Effect of plastic strain and forming temperature on magnetic properties of low-carbon steel

+ Author Affiliations
  • Corresponding author:

    Zhen Zhao    E-mail: zzhao@sjtu.edu.cn

  • Received: 8 March 2019Revised: 16 August 2019Accepted: 28 August 2019Available online: 29 October 2019
  • Claw poles are a key component of automobile generators. The output power performance of the generator is very dependent on the magnetic properties of its claw poles. Plastic deformation is known to significantly change the magnetic behavior of ferromagnetic materials in claw poles. In this paper, changes in the magnetic properties of low-carbon steel, used for claw pole components due to their plastic deformation, were investigated for different strains and temperatures. Ring-shaped material samples were prepared by machining and their magnetic properties were measured. The surface roughness was first evaluated and a machining process with an arithmetic average of roughness Ra 1.6 μm was selected as enabling the lowest measurement error.
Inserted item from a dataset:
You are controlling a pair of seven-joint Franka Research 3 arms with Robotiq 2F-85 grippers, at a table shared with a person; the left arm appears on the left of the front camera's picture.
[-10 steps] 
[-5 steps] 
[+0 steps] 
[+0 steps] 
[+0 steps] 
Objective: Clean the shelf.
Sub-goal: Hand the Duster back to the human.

Hysteresis loops at different applied magnetic fields of the material were obtained for different plastic strains and forming temperatures. The magnetic parameters of magnetic flux density, coercivity, and remanence were obtained and compared with magnetic flux density as the primary focus. Results showed that machining, cold forming, and hot forming all led to lower magnetic flux density, larger coercivity, and smaller remanence. Magnetic flux density showed a sharp decrease at the start of plastic deformation, but as the strain increased, the decreasing trend gradually reached a constant value. The decrease was much larger for cold forming than for hot forming. For example, at 500 A/m, the degradation of magnetic flux density with a reduction percentage of 5% at room temperature was about 50%, while that of hot forming at 1200°C was about 10%. Results of this research may provide a reference for the future process design of hot-forged claw poles.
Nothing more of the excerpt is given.